As Furman was writing the conclusion to this book he suffered another severe attack of pain which left him discouraged. Though I don't wish pain on anyone, I am grateful he related this episode in the book. Even after penning this work he fell into a short period of discouragement. His honesty displayed his humanness in that he still does not have all the answers. Neither do we. Our hope is in Christ for now and evermore.

Crossway has provided a complimentary copy of this book through Beyond the Page.

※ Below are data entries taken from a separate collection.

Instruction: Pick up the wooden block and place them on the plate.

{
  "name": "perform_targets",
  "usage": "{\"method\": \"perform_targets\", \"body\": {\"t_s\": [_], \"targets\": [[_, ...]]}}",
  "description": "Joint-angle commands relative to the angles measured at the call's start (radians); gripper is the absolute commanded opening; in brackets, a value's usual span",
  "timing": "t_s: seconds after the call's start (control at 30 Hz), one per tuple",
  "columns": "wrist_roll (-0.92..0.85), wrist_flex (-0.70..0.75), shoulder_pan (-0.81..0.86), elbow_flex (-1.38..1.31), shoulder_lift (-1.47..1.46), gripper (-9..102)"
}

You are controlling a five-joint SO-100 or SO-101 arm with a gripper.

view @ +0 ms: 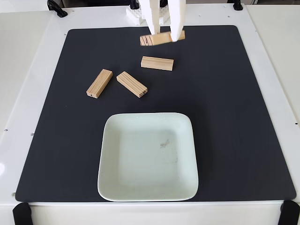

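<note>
My white gripper [165, 36] comes down from the top edge of the fixed view and is shut on one light-tan wooden block [149, 40], held crosswise between its fingers [176, 21] and apparently lifted off the mat. Three more wooden blocks lie on the mat: one [157, 63] just below the held one, and two [132, 84] [99, 83] to the left, angled toward each other. The pale mint square plate [140, 159] sits at the front centre with nothing on it, well below the gripper.
A black mat [234, 117] covers most of the white table [28, 70]. Black clamps [56, 8] sit at the table's corners. The arm's white base [136, 14] stands at the back edge.
</note>
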Motion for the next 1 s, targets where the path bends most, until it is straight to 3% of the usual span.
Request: {"method": "perform_targets", "body": {"t_s": [0.0,0.13,0.43,0.63,0.97], "targets": [[0.104,0.002,0.026,-0.012,0.115,3],[0.210,0.002,0.058,0.015,0.192,3],[0.270,-0.018,0.103,0.091,0.150,3],[0.446,-0.089,0.124,-0.021,-0.038,4],[0.468,-0.091,0.126,-0.376,-0.468,6]]}}
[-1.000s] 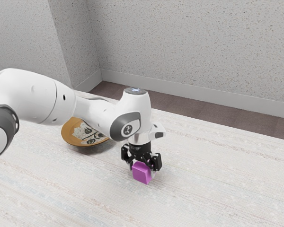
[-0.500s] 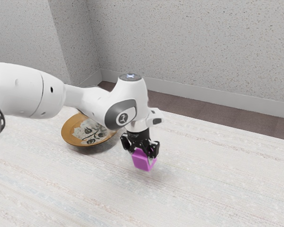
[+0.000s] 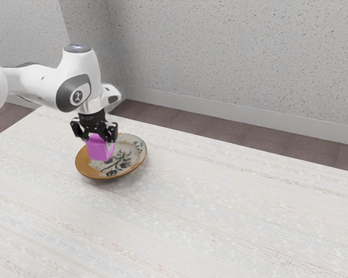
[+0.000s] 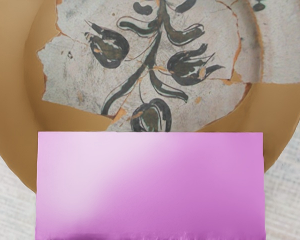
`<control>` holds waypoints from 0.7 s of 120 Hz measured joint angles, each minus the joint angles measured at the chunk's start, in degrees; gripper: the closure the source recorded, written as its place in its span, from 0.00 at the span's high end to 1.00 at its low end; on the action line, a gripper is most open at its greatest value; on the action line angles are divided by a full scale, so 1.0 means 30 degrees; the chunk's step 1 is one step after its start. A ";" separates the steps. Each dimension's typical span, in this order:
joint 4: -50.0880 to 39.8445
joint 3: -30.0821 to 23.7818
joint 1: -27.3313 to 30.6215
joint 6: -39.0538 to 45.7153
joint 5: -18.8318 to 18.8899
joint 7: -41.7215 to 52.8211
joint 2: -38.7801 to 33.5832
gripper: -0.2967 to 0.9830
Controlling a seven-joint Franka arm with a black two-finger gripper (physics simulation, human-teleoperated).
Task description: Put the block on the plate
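My black gripper [image 3: 100, 139] is over the plate in the exterior view, shut on the magenta block [image 3: 98, 148], which hangs from its fingers. Beneath lies the round plate [image 3: 133, 164], brown-orange with a grey floral pattern; the block covers part of its left half there. In the wrist view the block [image 4: 150, 185] is large and close, with the patterned plate [image 4: 80, 75] behind it. How much space separates the block from the plate's surface is hard to tell.
A pale, streaked tabletop [image 3: 209, 214] surrounds the plate. Beyond the table's far edge are a brown floor [image 3: 220, 136] and a speckled wall [image 3: 238, 58].
The block first rose off the table in my gripper. Hand and block have since travelled toward the exterior view's left and back, over the plate, which has stayed put.
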 joint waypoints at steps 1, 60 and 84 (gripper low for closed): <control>0.0001 -0.0040 0.0157 0.0016 0.0006 0.0049 0.0059 0.55; 0.0598 -0.0890 0.1517 0.0888 -0.0519 0.2133 0.0291 0.72; 0.1411 -0.0273 -0.0888 -0.0562 -0.1532 0.2357 -0.1807 0.75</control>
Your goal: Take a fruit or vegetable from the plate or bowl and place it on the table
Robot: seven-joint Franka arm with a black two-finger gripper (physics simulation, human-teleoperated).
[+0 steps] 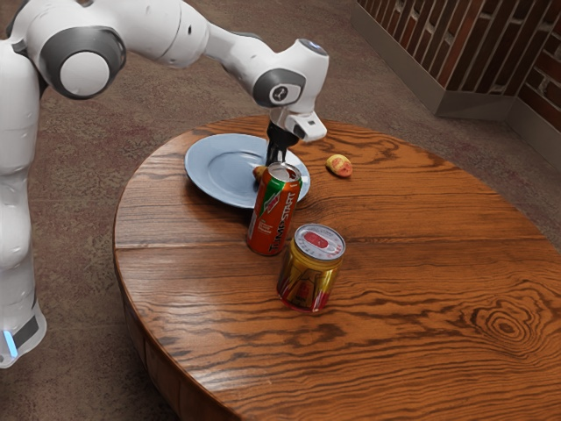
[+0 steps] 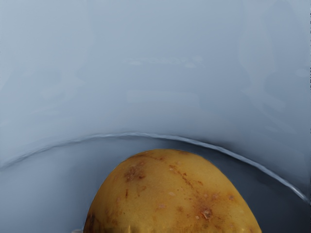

Thursday, September 8, 2016

Book Review: A Biblical-Theological Introduction to the Old Testament: The Gospel Promised

Sadly, many of us don't know our Old Testament. Moreover, we don't know the typologies, prophecies and other numerous connections to the New Testament. We live in an odd age where we have much information at our fingertips and we often choose to ignore it. A Biblical-Theological Introduction to the Old Testament: The Gospel Promised is a book not to be ignored.

This book walks the reader through he Old Testament offering an understanding many Evangelicals, many Christians, just don't have. It was penned for everyone from the layman to the pastor. Everyone can glean knowledge from this work. The authors are scholars and teachers, past and present, that know their subjects well. They have written in a clear, simple fashion, defining terms and footnoting heavily. Undoubtedly, this was written for the seasoned Christian and new believer alike.

Countless questions on the Old Testament are answered within these pages. If you don't realize many of these questions are issues perhaps you should begin reading BTIOT now.

How do we know these texts should be in the O.T. canon?
Who wrote these texts?
Which book is at the heart of the O.T.?
Why doesn't the book of Esther ever mention God?
What is the difference between Kings, Samuel and Chronicles? Are the differences important?
Why are there different genres within the O.T.?
Why should you read and study the most depressing book of the O.T., Lamentations?
What's the connection between Ezra, Nehemiah and Chronicles?

Yes each chapter contains book background, authorship info, key themes, excellent bibliography and extensive footnotes.

This one gets 5 out of 5 stars. Friends, it is time to start studying.

Crossway has provided a complimentary copy of this book through Beyond the Page.